Se agregó por segunda vez para aclarar el comentario
No está relacionado con Tomcat. He intentado ejecutar hormiga con configuraciones similares: el proceso Ant se ve así:
/usr/bin/java -XX:+DisableAttachMechanism -Dcom.sun.management.jmxremote -Dcom.sun.management.jmxremote.ssl=false -Dcom.sun.management.jmxremote.authenticate=false -Dcom.sun.management.jmxremote.local.only=true -Djava.rmi.server.useLocalHostname=true -Djava.rmi.server.useCodebaseOnly=true -Dcom.sun.management.jmxremote.port=9123 -Dcom.sun.management.jmxremote.rmi.port=9123 -classpath /usr/apache-ant-1.9.2/lib/ant-launcher.jar -Dant.home=/usr/apache-ant-1.9.2 -Dant.library.dir=/usr/apache-ant-1.9.2/lib org.apache.tools.ant.launch.Launcher -cp sleep
Lamentablemente, cada vez que veo un puerto de escucha adicional:
tcp 0 0 :::41200 :::* LISTEN 13597/java
tcp 0 0 :::9123 :::* LISTEN 13597/java
Ejecución adicional:
tcp 0 0 :::58356 :::* LISTEN 13629/java
tcp 0 0 :::9123 :::* LISTEN 13629/java
Respuesta: Es un error de Java
Tengo éxito en abrir un error en Java: http://bugs.java.com/bugdatabase/view_bug.do?bug_id=8035404
Porque jmx está encapsulado en rmi, que es muy cortafuegos y antipático.
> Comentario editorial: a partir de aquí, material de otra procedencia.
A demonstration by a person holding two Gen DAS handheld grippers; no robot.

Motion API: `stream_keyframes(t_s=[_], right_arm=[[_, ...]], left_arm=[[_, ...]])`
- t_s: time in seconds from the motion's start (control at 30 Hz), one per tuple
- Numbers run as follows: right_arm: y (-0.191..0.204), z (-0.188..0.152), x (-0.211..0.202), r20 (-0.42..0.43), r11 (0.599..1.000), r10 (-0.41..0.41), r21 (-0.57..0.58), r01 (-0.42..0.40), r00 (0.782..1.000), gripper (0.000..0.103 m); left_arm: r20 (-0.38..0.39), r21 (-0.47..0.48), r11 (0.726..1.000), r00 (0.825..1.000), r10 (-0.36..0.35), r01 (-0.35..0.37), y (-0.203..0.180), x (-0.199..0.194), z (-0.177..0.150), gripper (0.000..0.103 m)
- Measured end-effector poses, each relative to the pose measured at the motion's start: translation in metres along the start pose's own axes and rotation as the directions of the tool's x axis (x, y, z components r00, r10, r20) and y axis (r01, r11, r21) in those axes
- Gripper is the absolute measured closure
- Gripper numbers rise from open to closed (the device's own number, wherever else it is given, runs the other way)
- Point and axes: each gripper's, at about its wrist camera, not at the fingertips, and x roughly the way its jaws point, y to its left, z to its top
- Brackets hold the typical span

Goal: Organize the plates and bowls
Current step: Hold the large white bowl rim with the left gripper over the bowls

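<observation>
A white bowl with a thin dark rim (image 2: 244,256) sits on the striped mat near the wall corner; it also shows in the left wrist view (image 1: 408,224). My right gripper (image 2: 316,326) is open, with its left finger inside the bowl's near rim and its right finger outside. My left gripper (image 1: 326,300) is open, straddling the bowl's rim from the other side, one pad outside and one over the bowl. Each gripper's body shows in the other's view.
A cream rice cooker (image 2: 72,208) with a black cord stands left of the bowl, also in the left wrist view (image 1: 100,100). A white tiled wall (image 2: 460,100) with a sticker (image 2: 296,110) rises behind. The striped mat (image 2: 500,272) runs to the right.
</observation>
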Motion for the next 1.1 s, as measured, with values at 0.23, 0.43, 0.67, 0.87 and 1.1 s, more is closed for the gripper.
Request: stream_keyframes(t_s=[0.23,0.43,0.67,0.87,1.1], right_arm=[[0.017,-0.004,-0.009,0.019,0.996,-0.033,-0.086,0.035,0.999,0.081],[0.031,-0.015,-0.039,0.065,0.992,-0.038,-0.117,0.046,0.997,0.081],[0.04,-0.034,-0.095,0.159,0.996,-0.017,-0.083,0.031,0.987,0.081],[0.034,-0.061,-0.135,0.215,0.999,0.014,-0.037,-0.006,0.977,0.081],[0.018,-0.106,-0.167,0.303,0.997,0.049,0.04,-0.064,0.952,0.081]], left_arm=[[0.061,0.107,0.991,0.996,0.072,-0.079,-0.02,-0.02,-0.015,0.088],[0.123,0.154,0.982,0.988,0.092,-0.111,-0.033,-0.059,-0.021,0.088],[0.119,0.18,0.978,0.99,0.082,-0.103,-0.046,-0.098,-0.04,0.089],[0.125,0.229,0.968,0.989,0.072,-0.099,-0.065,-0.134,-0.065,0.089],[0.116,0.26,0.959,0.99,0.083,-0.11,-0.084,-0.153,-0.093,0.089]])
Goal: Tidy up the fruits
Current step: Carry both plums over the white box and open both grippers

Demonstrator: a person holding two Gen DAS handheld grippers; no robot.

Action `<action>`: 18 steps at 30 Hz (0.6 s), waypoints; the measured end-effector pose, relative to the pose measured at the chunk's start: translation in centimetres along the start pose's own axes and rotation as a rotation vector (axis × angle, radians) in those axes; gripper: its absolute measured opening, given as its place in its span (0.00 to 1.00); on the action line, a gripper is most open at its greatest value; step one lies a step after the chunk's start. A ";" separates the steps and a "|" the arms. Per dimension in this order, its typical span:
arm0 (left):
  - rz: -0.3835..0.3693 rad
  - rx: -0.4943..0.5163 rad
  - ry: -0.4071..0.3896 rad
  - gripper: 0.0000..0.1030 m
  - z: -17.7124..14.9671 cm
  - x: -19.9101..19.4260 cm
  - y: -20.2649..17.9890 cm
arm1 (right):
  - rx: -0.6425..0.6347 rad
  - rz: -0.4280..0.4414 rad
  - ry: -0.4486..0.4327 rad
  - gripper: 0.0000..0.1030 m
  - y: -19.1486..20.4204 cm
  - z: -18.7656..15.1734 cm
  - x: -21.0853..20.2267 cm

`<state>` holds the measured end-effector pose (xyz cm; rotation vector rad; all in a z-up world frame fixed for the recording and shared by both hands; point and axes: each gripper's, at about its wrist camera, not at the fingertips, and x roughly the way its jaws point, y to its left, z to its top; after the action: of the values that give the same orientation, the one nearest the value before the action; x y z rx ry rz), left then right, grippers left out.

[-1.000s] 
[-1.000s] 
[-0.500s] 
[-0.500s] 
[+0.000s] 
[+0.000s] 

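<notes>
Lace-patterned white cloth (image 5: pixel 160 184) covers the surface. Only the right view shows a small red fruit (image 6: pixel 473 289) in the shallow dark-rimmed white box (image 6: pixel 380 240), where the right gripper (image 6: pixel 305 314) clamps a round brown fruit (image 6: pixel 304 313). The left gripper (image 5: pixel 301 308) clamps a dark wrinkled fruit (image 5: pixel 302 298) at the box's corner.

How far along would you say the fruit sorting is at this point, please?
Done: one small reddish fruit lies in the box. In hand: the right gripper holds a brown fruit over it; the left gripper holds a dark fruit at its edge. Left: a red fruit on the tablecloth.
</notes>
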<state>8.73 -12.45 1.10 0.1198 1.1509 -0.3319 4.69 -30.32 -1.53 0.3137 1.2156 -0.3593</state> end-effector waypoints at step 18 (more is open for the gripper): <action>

Evítalo si puedes, hay una encapsulación alternativa llamada jmxmp.
Échele un vistazo, eso podría ayudarlo: http://blog.markfeeney.com/2010/10/jmx-through-ssh-tunnel.html http://jrds.fr/sourcetype/jmx/start#jmx_protocols
Según el tema que Michael abrió, este parece ser un comportamiento esperado https://bugs.openjdk.java.net/browse/JDK-8035404
Usando Oracle Java SE 1.8.0_121.
Es posible establecer jmxremote.port y jmxremote.rmi.port en el mismo valor, se abre un puerto menos. También es posible configurar jmxremote.host = 127.0.0.1, para tener ese puerto (o esos dos puertos, si los configura de forma diferente) se enlaza únicamente a la interfaz de bucle invertido.
Sin embargo, otro puerto aún se asigna dinámicamente y se vinculará a 0.0.0.0. No pude evitar este puerto con -XX + DisableAttachMechanism, y tampoco pude vincularlo a otra cosa que no sea 0.0.0.0.